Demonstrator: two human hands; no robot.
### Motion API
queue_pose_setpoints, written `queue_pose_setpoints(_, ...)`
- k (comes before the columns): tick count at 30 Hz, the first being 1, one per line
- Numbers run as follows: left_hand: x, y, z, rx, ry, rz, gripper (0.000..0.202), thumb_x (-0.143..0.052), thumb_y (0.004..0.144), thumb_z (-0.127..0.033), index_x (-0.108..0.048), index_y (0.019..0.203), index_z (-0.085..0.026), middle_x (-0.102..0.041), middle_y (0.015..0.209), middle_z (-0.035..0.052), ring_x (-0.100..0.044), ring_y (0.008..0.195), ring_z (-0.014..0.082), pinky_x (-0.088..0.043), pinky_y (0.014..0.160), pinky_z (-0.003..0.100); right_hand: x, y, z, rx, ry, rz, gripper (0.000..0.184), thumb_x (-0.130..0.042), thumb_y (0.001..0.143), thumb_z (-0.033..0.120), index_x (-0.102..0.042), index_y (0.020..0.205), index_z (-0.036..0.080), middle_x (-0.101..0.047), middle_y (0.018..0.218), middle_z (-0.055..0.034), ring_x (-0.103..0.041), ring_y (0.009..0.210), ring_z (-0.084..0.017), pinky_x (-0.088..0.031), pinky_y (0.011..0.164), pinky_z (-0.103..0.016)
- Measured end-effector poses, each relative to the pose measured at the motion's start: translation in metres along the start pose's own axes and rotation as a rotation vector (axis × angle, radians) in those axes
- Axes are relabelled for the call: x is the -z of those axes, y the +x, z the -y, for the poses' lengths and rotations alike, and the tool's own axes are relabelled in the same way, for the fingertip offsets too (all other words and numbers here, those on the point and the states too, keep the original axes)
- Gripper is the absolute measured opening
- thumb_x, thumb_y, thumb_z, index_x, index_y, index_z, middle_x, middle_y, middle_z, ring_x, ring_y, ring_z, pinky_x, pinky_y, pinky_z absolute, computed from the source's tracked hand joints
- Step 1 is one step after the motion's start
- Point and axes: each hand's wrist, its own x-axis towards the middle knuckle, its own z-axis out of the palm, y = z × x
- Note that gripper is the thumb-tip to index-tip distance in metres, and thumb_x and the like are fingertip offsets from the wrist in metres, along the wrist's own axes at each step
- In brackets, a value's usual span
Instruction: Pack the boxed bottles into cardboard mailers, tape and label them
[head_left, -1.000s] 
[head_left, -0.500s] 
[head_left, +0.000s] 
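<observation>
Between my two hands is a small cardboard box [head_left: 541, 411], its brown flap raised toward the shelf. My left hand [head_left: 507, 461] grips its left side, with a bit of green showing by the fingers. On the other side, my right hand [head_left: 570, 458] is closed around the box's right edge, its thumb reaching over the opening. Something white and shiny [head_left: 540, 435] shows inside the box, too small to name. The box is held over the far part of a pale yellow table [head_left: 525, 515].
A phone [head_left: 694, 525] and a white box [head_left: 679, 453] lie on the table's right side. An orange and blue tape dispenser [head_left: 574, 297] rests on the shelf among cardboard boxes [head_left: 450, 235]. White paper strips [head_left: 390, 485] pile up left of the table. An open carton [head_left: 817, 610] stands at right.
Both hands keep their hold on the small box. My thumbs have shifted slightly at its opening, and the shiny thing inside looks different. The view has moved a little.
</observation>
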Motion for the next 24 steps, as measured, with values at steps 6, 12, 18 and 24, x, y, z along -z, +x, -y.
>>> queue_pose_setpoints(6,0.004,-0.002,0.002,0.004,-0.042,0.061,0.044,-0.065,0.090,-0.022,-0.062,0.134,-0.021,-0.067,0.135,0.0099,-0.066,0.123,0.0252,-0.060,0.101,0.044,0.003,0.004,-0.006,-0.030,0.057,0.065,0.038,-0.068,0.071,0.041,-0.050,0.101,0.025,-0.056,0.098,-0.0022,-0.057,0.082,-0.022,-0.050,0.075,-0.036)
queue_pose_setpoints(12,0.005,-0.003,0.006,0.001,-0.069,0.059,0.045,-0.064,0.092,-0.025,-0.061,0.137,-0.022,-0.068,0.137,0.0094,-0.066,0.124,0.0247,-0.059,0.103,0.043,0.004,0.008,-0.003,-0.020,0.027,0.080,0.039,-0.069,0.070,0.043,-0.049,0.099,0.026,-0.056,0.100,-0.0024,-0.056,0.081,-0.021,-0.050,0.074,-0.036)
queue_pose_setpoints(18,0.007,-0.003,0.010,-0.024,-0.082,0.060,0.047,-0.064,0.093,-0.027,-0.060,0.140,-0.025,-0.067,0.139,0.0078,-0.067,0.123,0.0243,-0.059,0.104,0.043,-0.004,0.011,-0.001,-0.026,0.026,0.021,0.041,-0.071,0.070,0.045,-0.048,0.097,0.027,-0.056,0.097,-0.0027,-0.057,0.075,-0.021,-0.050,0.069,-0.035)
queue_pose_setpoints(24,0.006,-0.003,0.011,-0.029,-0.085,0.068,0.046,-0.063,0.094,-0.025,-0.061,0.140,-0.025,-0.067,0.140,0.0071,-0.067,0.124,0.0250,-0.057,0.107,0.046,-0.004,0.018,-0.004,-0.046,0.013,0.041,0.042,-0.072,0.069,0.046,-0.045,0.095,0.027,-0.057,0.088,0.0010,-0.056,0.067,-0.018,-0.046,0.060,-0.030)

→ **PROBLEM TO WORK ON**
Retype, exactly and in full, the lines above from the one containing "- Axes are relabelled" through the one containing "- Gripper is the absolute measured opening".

→ **SOLUTION**
- Axes are relabelled for the call: x is the -z of those axes, y the +x, z the -y, for the poses' lengths and rotations alike, and the tool's own axes are relabelled in the same way, for the fingertip offsets too (all other words and numbers here, those on the point and the states too, keep the original axes)
- Gripper is the absolute measured opening

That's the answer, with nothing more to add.